Concepts of Child Centered and Progressive Education
Concepts of Child Centered and Progressive Education - Syllabus and Study Material
As the public increasingly views children as persons with rights, educators are implementing more child-centered approaches. Our discussion of the rights of children fits in nicely with the topic of child-centered
Education. Child-centered is a widely used term that is often misinterpretation of instructional practices. It will be helpful to keep these guiding principles about child-centered education in mind as you work with children, parents, and colleagues:
- All children have a right to an education that helps them grow and develop to their fullest; this basic prmise is at the heart of our understanding of child-centered education. Therefore, daily interactions with children should be based on the fundamental question, Am I teaching and supporting all children in their growth and development across all domains – social, emotional, physical, linguistic, and intellectual? Such teaching is at the heart of developmentally appropriate practice.
- Every child is a unique and special individual.
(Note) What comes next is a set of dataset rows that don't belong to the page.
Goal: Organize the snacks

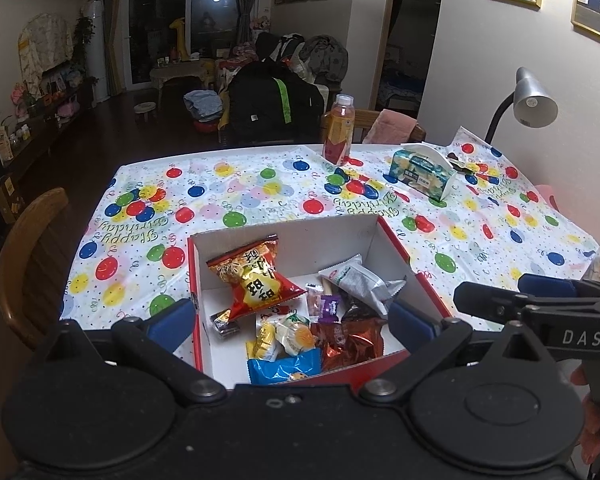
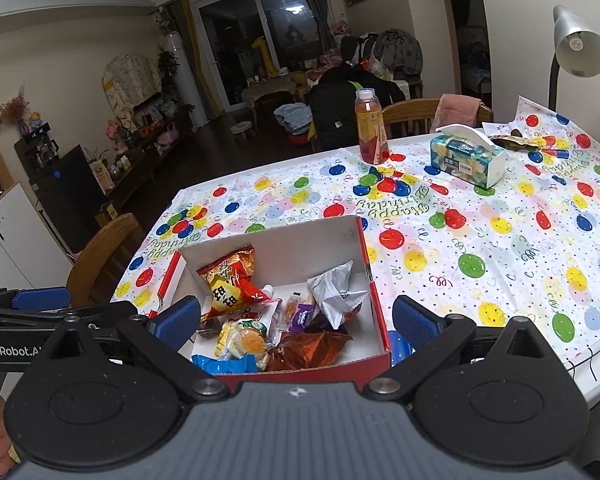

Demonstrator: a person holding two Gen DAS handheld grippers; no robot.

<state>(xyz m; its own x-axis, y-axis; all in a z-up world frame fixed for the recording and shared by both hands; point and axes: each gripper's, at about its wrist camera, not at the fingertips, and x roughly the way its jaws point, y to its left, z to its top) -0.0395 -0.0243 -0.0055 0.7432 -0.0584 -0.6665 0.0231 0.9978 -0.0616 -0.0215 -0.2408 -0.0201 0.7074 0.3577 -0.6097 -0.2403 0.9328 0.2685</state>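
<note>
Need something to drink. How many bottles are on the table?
1: a bottle standing upright at the table's far edge, left of the tissue box. None other visible.

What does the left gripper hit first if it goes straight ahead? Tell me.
Likely the snack pile in the red and white box: the open left gripper points at the small wrapped candies, beside the red snack bag. Depth is unclear, so the box's near wall could come first.

Warm indoor light fell brightly on the balloon tablecloth (image 1: pixel 260 196) while the room toward twelve o'clock stayed dim, a ceiling light glared in the dark glass door (image 2: pixel 260 40), and fisheye bending curved every edge.
</note>
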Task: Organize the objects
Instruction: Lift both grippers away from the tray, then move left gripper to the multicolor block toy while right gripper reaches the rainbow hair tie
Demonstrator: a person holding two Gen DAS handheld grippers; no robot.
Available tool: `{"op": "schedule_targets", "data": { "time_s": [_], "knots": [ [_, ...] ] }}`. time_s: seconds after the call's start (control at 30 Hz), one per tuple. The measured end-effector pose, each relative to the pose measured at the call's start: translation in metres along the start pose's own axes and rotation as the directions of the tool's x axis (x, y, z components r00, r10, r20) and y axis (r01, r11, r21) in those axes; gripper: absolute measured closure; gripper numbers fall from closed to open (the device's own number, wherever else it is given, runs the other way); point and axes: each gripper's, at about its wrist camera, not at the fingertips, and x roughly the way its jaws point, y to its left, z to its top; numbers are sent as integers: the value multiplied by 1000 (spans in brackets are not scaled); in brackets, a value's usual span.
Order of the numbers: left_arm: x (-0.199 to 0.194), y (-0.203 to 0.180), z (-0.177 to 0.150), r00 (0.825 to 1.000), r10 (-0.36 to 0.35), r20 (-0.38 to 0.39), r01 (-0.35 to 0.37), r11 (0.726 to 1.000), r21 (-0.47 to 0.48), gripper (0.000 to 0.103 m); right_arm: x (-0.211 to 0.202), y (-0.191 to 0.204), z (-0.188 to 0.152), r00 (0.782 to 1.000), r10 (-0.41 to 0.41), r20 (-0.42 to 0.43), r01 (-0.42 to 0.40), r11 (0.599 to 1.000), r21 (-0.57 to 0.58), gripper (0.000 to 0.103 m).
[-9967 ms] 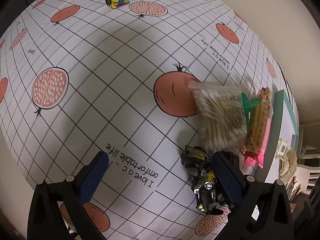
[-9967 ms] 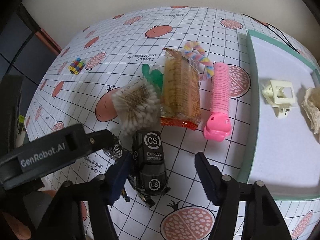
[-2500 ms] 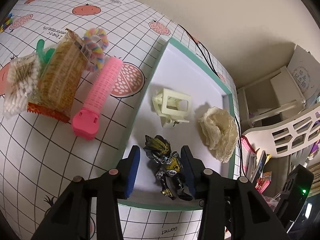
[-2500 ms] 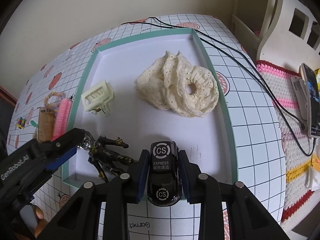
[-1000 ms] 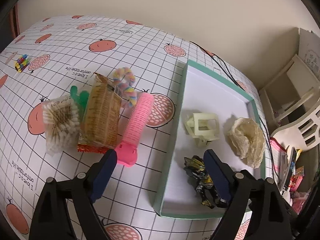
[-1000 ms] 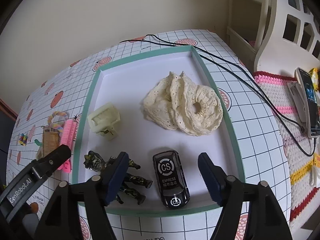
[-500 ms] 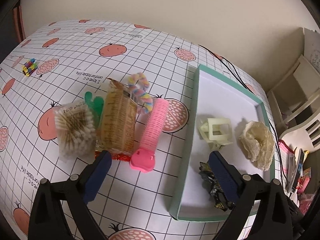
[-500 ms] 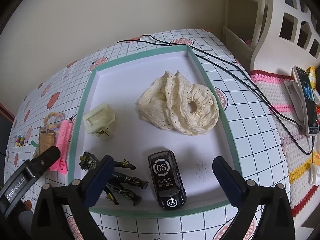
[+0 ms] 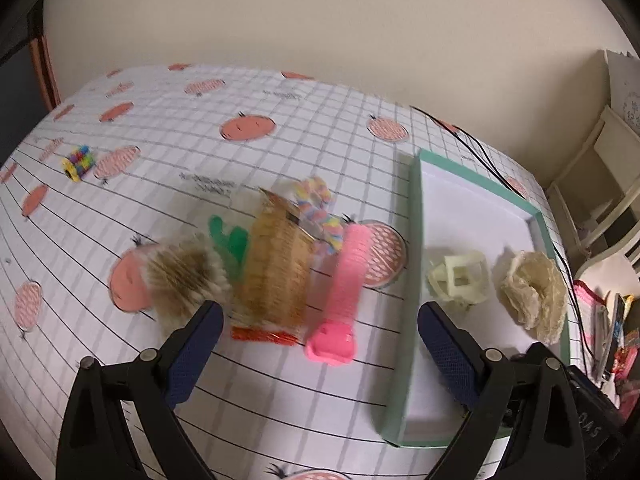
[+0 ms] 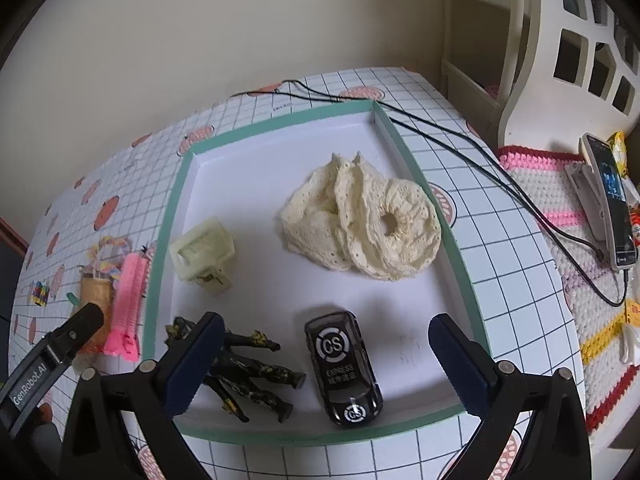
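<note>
Counting four things in the tray [image 10: 460,248]: toy car [image 10: 342,366], robot figure [image 10: 248,372], claw clip [image 10: 204,254], lace scrunchie [image 10: 364,228]. On the desk [image 9: 160,128] I see the pink hair roller [image 9: 340,296], snack packet [image 9: 276,268] and cotton swabs [image 9: 184,280] left. Both grippers, left [image 9: 316,354] and right [image 10: 320,364], have fingers spread and empty.

Table [image 9: 280,136] covered by a white grid-patterned cloth printed with red fruit motifs. Lying directly on the cloth, left half of the left wrist view: cotton swab pack [image 9: 184,280], green clip [image 9: 228,240], snack packet [image 9: 276,272], pastel hair tie [image 9: 320,212] and pink hair roller [image 9: 340,296], clustered side by side. A small multicoloured toy [image 9: 78,160] lies well apart at upper left. The green-rimmed tray [image 10: 164,216] rests at right, black cables [image 10: 460,136] running beside it.
</note>
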Motion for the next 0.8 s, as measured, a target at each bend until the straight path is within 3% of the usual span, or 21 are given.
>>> {"op": "schedule_targets", "data": {
  "time_s": [0.3, 0.5, 0.8],
  "knots": [
    [-6, 39, 13, 999, -1, 43, 4, 997, -79, 5, -13, 35, 0, 995, 65, 77, -58, 995, -85, 0],
    [-23, 71, 20, 989, -3, 145, 26, 987, -159, 5, -12, 61, 1, 994, 79, 78, -70, 991, -113, 0],
    [-16, 113, 25, 993, 4, 115, 22, 974, -226, 5, 5, 90, -1, 989, 140, 37, -133, 981, -143, 0]
  ]
}}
Consequently, we have to teach individual children and be respectful of and account for their individual uniqueness of age, gender, culture, temperament, and learning style.
- Children are active participants in their own education and development. This means that they should be mentally involved and physically active in learning what they need to know and do.
- Children’s Ideas, preferences, learning styles, and interests are considered in the planning for and implementation of instructional practices.
- Child-centered education has been an important foundation of early childhood education since the time of Froebel. As a professional, you will want to make your teaching and practice child centered. In addition, you will want to advocate for the inherent right of every child to a child-centered education.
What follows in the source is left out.